Tolbert became a coauthor of the American politics textbook We the people: An introduction to American politics when the book was in its ninth edition in 2012. This textbook, which she coauthored with Benjamin Ginsberg, Theodore J. Lowi, Margaret Weir, and (in later editions) Andrea L. Campbell, had been published in 12 editions by 2020.

Tolbert has also published dozens of articles in political science and public policy journals. Her 2006 article with Karen Mossberger, "The Effects of E-Government on Trust and Confidence in Government", was published in The Public Administration Review, and was subsequently named by the journal as one of the 75 most influential articles ever published there since the journal's founding in 1940.

Tolbert was the solo recipient of the 2009-2011 Collegiate Scholar Award at the University of Iowa, which recognizes "mid-career faculty for exceptional achievement".

A 2019 citation analysis by the political scientists Hannah June Kim and Bernard Grofman listed Tolbert as one of the most cited political scientists working at an American university in 2 different categories: the top 40 most cited women scholars, and the top 25 most cited political scientists who earned their PhD between 1995 and 1999 (inclusive).

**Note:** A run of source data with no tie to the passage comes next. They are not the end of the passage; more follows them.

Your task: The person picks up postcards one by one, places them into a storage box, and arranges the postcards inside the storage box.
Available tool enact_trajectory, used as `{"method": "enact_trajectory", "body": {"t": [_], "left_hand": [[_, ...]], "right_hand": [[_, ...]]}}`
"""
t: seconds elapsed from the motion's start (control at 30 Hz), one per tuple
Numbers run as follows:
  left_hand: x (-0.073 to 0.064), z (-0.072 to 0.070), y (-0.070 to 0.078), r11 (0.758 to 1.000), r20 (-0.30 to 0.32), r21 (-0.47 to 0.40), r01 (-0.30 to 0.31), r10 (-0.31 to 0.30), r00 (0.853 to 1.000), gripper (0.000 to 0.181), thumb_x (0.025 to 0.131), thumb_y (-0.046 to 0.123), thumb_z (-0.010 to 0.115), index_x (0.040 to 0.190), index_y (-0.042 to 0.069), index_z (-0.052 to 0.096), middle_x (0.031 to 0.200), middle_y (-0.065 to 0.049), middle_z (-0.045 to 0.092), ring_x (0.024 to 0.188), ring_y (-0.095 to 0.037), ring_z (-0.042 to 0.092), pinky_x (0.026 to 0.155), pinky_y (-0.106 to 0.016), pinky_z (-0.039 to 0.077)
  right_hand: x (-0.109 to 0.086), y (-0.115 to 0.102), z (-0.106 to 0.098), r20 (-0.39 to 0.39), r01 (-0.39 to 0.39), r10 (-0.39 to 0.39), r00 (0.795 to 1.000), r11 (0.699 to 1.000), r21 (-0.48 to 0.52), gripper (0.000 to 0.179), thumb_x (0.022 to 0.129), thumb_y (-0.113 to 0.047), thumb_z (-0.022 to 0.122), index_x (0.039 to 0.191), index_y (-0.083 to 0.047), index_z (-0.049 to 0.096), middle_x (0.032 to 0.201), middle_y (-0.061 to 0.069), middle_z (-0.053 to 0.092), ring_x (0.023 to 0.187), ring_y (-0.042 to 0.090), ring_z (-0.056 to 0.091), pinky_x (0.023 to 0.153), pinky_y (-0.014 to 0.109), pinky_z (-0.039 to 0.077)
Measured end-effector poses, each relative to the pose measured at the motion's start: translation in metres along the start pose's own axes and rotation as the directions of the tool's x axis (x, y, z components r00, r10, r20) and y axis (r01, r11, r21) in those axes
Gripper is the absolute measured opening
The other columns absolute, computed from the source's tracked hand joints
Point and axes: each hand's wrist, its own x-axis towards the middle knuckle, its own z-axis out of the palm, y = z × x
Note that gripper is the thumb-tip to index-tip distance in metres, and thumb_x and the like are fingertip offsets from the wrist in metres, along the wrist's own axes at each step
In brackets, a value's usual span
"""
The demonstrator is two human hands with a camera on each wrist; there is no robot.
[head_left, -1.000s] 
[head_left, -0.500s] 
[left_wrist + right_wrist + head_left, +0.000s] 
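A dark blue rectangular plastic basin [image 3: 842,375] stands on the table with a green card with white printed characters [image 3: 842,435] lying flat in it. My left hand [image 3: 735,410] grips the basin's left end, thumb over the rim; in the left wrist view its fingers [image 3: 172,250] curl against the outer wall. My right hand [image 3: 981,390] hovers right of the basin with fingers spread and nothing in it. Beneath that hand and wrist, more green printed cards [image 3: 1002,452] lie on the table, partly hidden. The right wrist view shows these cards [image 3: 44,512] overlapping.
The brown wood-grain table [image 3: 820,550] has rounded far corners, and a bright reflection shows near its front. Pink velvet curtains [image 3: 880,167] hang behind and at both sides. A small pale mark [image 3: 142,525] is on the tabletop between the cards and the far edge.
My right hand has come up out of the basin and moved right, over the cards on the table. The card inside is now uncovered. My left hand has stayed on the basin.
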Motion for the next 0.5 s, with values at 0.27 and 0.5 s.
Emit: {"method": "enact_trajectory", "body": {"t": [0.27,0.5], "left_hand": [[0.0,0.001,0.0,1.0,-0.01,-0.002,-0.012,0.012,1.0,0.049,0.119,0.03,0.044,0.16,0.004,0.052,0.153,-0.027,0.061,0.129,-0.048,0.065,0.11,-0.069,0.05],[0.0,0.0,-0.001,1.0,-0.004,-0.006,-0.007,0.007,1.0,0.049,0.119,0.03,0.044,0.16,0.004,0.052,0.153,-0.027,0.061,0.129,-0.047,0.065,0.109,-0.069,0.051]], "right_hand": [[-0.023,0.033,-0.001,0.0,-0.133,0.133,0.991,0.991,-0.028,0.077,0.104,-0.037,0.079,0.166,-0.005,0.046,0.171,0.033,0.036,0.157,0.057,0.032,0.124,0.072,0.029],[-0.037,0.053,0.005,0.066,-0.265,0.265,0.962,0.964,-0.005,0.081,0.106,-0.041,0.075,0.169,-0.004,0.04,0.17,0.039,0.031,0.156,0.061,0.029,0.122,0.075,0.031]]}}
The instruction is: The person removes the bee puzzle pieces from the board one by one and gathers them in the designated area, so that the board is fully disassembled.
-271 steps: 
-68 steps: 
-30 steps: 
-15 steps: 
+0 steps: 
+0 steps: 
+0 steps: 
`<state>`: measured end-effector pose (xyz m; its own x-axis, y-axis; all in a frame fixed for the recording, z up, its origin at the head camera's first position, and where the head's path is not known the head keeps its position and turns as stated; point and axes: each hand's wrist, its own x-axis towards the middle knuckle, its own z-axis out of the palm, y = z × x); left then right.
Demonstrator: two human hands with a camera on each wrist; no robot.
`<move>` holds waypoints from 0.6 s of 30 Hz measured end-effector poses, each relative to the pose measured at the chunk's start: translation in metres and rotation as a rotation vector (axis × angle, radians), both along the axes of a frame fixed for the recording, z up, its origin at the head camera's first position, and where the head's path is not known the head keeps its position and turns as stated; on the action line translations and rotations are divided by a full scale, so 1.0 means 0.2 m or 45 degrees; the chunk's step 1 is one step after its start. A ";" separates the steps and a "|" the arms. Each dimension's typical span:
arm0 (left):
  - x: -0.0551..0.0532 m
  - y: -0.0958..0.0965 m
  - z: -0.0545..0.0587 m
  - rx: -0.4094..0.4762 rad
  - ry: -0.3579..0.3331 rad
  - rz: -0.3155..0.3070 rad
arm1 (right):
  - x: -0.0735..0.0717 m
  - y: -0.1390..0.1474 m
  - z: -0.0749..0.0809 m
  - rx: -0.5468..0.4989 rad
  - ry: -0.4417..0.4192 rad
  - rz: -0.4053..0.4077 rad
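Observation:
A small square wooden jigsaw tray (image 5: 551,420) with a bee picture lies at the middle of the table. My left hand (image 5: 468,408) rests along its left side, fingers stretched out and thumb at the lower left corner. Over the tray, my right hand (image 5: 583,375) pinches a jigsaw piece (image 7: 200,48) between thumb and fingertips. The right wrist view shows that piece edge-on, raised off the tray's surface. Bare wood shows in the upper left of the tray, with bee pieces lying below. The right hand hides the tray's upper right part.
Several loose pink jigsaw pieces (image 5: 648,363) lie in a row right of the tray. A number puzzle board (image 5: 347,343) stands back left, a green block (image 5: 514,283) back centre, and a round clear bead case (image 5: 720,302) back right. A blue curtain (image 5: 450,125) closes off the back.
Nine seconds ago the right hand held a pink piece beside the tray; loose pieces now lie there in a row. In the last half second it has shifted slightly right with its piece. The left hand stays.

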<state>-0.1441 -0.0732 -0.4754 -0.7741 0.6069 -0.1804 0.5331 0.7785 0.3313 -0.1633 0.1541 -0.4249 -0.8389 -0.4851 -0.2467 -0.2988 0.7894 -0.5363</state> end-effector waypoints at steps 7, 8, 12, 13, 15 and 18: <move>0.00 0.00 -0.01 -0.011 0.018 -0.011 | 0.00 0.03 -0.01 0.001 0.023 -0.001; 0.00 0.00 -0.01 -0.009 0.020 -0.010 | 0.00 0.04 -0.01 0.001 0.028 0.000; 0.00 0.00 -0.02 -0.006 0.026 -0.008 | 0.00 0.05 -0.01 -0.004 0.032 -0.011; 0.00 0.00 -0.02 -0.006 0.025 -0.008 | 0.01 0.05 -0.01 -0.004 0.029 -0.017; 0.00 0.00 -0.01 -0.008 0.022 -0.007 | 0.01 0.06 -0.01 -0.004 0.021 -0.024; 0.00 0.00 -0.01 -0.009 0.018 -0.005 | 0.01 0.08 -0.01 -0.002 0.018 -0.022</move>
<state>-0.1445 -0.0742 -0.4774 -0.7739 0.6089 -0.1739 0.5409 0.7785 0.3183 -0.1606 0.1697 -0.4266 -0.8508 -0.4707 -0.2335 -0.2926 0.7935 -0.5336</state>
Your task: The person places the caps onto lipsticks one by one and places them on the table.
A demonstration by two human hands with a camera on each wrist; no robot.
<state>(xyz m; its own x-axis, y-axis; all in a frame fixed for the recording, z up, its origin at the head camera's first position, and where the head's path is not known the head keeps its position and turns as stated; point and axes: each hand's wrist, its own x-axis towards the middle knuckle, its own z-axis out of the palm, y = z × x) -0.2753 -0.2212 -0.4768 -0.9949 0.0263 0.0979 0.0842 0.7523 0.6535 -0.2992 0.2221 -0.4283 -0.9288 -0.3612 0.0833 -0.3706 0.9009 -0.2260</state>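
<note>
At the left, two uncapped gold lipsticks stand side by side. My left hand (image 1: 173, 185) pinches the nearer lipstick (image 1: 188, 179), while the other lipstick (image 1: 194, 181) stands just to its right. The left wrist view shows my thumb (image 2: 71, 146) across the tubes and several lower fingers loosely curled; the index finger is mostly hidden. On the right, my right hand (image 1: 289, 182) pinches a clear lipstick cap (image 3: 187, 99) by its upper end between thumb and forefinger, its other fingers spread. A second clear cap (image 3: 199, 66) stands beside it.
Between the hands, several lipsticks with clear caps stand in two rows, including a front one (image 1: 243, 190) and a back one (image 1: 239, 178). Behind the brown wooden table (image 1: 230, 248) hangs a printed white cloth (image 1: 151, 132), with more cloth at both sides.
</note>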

Tolbert's work has been cited in news outlets like The New York Times, Vox, and The Wall Street Journal, particularly her work relating to the sequence of United States presidential primary election contests and her 2010 book Why Iowa? How Caucuses and Sequential Elections Improve the Presidential Nominating Process.

==Selected works==
- "The Effects of E-Government on Trust and Confidence in Government", Public Administration Review (2006)
- We the people: An introduction to American politics (from 9th edition, 2012 onwards)
- Digital Cities: The Internet and the Geography of Opportunity (2013)

==Selected awards==
- Collegiate Scholar Award, University of Iowa (2009)

== Personal life ==
Tolbert's four sisters are all academics, including atmospheric chemist Margaret A. Tolbert, materials chemist Sarah Tolbert and ethnomusicologist Elizabeth Tolbert. She was one of four daughters.